At the crux of the appeal was whether InnoSys needed to provide sufficient evidence of harm or threatened harm as a result of Mercer’s misappropriation and/or disclosure of company trade secrets to avoid summary judgment and proceed to trial. The lower court had found that InnoSys had not presented sufficient evidence that it had been harmed by Mercer’s admitted taking and disclosure of confidential company information and therefore, could not support its claims. 

The Utah Supreme Court disagreed, holding that where a company establishes a prima facie case of misappropriation of trade secrets under the UTSA, it is entitled to a presumption of irreparable harm. The company was not required to produce evidence of financial damages as it also sought an injunction to prevent Mercer from further disclosing or using its confidential information. 

The presumption of irreparable harm, as well as affirmative evidence of threatened harm, was also enough to keep alive the company’s claim for breach of the NDA. By reversing the grant of summary judgment in Mercer’s favor, the Court overturned the award of sanctions and attorneys’ fees against InnoSys. 

Lessons Learned 

First, put procedures in place to retain all signed employee agreements and documents. InnoSys initially could not find the NDA that Mercer had signed when her employment began. The lower court was hard on the company for that failure, and did not want to accept a copy of its standard NDA as evidence of what Mercer signed. The company eventually found the NDA signed by Mercer but the turmoil caused by its absence highlights the importance of strict record keeping for important employee agreements. Be certain to keep your signed agreements and acknowledgments in a secure location. You never know when you might need to enforce them. 
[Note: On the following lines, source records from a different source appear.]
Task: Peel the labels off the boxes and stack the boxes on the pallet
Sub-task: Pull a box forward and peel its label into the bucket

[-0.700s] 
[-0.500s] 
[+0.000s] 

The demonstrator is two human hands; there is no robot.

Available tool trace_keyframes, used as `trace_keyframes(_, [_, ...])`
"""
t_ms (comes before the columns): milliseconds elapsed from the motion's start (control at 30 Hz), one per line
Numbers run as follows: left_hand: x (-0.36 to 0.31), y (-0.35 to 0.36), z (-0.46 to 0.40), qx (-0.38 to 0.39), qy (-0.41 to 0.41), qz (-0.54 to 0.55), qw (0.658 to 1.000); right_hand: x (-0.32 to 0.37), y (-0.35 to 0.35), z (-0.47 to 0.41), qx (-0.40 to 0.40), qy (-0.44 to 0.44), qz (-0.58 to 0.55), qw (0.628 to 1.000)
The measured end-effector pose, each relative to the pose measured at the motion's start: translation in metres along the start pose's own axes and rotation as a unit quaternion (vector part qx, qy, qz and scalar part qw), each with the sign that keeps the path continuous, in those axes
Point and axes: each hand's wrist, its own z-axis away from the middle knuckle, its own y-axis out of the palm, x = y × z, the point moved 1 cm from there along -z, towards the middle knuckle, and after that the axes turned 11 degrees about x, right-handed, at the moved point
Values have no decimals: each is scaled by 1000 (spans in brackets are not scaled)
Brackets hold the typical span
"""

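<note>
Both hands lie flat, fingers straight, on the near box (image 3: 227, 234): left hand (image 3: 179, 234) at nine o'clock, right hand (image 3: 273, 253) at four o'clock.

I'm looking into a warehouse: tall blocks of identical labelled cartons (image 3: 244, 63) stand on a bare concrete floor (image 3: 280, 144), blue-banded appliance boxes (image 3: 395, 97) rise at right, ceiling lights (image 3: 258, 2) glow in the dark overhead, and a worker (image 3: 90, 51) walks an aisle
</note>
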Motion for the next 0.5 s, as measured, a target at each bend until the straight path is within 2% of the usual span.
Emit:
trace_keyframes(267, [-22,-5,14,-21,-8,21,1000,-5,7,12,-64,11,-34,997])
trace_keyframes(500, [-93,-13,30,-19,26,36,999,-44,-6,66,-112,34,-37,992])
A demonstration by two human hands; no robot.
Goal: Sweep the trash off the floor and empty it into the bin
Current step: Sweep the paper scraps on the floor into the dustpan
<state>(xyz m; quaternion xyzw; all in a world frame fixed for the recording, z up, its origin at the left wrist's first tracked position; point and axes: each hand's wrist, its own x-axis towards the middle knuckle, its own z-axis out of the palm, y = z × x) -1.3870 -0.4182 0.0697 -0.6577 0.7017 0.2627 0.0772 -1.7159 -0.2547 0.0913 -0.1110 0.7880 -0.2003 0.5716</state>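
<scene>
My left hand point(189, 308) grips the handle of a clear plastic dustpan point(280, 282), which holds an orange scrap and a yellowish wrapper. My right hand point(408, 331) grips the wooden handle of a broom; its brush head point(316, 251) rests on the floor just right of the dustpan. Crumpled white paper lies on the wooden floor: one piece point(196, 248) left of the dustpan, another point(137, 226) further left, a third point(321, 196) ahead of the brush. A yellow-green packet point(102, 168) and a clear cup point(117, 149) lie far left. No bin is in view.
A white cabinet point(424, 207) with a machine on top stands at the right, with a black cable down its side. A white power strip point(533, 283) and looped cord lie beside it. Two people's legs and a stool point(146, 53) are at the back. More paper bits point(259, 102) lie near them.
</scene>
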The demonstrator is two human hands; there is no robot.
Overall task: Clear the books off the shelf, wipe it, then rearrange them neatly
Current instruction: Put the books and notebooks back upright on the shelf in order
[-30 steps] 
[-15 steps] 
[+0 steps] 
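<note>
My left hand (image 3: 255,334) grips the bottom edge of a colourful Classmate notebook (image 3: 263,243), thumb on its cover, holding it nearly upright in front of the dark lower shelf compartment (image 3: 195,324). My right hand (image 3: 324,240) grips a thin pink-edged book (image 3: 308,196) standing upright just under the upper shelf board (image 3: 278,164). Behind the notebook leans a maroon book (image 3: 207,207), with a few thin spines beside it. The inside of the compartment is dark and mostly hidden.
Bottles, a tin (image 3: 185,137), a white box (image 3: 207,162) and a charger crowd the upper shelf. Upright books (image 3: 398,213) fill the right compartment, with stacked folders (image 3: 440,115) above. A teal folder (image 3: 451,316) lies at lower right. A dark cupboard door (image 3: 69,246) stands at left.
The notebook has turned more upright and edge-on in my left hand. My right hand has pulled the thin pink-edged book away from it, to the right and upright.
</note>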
Second, when employment ends for any reason, take steps to ensure that the departing employee returns all company information and property without retaining any copies. It is unclear from the opinion whether InnoSys asked Mercer for the return of any company materials when she was fired but it appears that it learned she had confidential company information after she submitted the company documents as part of her unemployment appeal. Don’t wait until after there has been a disclosure or further misappropriation but instead, proactively cut off access to company materials and seek the return of all company property. And remind departing employees of their continued obligations under confidentiality policies and NDAs. 

Finally, enforce your NDAs to ensure continued protection of your company trade secrets and other proprietary information. Allowing a former employee to retain or disclose confidential information will undermine your future chances of arguing that such information is indeed a trade secret. You must continually guard that information or it will lose its protected status.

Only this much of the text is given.